Dataset records:

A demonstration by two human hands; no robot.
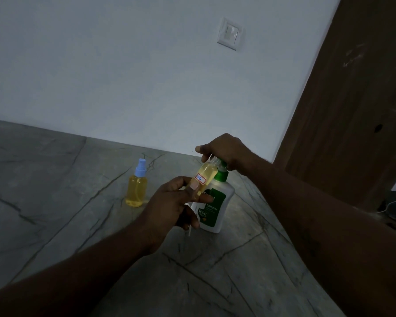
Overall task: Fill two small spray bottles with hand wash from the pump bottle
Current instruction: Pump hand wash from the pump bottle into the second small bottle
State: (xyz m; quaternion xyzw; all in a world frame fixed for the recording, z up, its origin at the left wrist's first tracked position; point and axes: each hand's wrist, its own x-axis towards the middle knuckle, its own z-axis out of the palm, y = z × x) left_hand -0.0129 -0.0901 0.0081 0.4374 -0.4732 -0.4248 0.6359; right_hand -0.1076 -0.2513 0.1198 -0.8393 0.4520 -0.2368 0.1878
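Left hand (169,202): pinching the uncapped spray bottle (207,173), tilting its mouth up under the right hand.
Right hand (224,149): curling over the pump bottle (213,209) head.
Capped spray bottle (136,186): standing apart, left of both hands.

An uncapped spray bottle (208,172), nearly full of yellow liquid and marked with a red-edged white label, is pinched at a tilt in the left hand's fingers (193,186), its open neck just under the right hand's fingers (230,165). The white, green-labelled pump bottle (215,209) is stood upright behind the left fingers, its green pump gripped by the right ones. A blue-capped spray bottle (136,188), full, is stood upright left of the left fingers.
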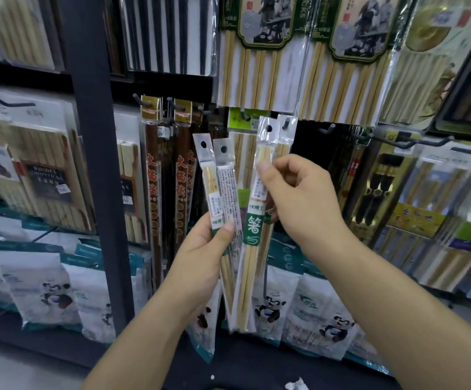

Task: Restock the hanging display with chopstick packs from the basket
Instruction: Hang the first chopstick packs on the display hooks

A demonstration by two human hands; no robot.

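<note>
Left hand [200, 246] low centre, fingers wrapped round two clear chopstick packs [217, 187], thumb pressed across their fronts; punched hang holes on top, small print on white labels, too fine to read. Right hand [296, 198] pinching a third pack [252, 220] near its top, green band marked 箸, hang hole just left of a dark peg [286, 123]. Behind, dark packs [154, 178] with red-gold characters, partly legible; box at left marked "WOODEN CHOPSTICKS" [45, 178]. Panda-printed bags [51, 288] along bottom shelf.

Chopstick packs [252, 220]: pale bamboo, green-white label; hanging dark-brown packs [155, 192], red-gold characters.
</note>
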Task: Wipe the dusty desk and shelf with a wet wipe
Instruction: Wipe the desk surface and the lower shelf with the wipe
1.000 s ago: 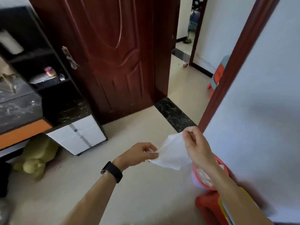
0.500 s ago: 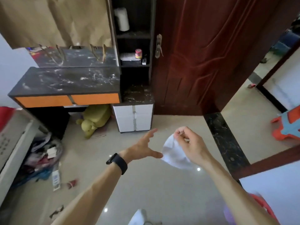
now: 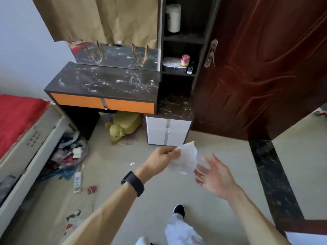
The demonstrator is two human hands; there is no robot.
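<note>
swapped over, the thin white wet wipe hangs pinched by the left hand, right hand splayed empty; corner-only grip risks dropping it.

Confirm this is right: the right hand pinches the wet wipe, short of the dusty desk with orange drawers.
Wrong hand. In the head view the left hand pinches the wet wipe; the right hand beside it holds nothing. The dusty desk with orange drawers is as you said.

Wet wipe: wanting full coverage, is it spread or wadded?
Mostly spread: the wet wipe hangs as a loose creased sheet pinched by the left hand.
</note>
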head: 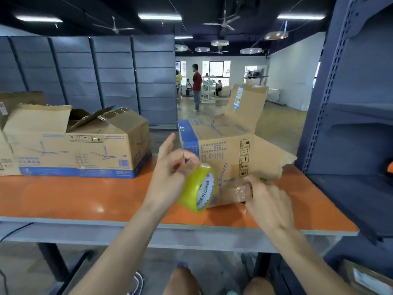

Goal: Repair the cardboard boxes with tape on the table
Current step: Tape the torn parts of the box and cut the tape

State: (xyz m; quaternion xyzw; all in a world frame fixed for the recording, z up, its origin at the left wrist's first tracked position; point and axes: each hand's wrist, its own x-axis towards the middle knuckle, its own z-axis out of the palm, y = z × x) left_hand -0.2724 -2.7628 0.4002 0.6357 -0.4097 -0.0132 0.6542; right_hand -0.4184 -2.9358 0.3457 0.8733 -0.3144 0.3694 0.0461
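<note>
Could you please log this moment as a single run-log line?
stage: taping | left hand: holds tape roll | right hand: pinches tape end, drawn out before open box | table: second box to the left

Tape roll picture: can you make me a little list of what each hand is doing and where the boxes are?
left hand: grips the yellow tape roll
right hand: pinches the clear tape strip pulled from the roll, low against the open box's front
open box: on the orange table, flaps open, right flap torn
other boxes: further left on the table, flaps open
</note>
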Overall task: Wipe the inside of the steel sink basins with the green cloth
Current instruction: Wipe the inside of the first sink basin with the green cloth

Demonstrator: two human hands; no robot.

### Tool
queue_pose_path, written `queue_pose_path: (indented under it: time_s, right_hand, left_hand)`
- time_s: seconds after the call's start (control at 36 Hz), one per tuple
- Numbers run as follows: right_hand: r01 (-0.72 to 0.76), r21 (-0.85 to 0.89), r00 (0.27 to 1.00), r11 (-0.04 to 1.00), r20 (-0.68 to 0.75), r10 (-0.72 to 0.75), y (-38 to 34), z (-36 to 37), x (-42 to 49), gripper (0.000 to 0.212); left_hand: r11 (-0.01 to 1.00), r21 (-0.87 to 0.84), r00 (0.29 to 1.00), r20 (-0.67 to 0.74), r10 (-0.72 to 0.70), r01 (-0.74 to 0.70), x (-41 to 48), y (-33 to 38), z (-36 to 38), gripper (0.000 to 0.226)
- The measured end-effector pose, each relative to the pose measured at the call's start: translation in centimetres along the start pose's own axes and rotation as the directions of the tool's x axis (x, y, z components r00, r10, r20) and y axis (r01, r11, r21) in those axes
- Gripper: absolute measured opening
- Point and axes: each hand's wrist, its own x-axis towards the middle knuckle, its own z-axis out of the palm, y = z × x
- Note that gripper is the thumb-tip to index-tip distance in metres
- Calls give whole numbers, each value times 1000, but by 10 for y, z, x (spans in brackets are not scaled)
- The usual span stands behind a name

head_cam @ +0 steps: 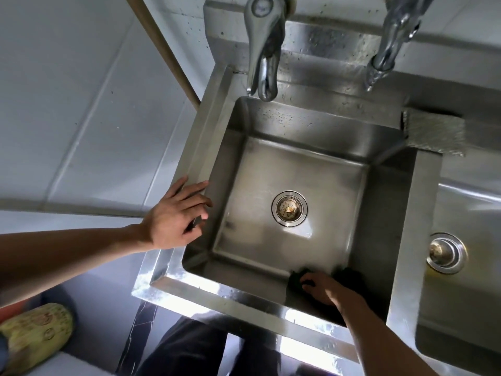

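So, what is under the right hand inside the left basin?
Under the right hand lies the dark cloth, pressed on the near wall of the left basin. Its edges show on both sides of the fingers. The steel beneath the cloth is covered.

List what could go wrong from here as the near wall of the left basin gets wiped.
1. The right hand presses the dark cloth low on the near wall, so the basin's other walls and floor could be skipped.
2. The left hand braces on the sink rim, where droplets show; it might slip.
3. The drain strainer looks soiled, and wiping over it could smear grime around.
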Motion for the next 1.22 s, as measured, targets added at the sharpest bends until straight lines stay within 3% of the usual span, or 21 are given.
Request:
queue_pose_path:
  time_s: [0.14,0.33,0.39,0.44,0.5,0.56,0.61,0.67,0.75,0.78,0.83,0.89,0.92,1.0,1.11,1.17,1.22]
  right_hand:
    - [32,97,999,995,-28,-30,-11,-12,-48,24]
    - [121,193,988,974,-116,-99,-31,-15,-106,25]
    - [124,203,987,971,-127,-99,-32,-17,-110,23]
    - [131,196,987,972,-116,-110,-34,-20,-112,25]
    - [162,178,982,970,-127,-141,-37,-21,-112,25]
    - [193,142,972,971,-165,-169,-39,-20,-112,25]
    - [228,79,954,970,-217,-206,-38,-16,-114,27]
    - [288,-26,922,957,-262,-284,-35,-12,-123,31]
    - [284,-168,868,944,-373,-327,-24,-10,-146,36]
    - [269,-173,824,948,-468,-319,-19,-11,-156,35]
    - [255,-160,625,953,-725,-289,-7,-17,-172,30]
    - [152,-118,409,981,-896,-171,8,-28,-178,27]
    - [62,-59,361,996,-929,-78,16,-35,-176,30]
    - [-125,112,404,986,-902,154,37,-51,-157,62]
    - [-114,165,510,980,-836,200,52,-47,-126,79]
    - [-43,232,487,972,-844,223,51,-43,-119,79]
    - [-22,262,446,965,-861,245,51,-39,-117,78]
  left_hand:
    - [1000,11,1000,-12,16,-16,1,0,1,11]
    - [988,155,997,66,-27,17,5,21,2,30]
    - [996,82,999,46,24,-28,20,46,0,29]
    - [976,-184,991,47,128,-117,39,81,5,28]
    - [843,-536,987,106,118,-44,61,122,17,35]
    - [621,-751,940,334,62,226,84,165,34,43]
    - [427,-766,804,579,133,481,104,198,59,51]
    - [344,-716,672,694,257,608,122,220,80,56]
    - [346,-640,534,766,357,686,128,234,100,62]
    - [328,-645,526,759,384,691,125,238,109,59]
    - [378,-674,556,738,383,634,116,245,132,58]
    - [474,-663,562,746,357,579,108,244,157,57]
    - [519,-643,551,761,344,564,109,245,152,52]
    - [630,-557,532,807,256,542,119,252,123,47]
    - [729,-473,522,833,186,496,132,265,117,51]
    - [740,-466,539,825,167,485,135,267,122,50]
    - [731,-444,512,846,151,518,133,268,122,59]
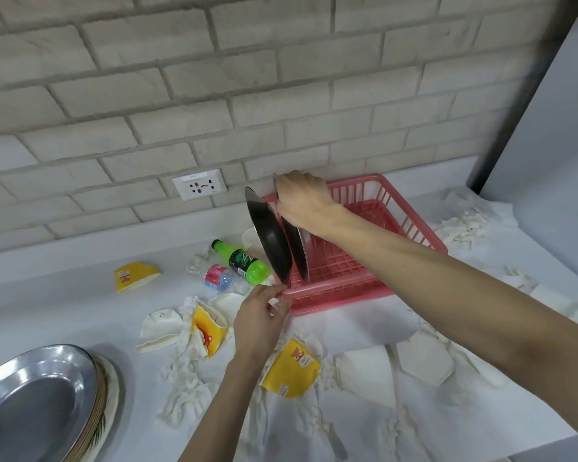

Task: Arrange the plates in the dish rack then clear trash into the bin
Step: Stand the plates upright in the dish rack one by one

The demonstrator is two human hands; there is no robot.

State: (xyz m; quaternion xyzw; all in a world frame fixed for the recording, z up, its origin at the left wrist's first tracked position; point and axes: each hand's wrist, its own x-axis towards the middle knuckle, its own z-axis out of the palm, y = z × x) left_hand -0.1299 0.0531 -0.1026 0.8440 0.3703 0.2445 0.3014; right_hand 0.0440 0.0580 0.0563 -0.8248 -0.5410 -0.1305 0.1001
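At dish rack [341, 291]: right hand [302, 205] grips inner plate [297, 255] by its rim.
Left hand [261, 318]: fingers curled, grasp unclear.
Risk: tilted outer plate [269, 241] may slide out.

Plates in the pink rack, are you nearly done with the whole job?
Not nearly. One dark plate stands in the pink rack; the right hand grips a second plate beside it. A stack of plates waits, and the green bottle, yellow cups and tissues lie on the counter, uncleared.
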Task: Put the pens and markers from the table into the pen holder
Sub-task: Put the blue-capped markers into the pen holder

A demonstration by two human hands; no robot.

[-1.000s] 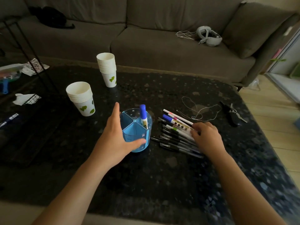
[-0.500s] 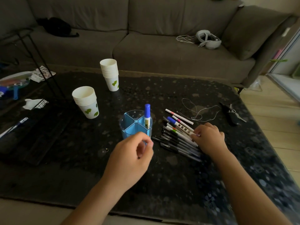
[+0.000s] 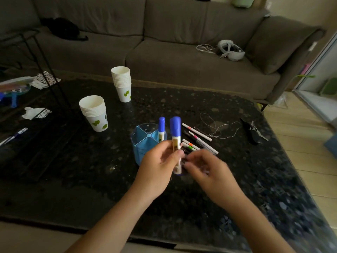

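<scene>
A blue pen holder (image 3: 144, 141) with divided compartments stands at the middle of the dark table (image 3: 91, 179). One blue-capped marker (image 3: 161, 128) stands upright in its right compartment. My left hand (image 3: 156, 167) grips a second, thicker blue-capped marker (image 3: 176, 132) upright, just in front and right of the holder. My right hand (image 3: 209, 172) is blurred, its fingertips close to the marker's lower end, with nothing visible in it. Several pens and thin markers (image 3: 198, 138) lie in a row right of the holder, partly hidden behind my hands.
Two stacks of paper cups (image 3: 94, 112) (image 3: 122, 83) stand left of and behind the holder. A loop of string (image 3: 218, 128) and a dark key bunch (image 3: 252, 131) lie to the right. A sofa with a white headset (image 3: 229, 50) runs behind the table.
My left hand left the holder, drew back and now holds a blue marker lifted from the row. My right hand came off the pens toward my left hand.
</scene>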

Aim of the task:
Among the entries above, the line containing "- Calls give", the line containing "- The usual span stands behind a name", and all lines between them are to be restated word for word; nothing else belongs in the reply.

Solved problem:
- Calls give whole numbers, each value times 1000, but by 10 for y, z, x (spans in brackets are not scaled)
- The usual span stands behind a name

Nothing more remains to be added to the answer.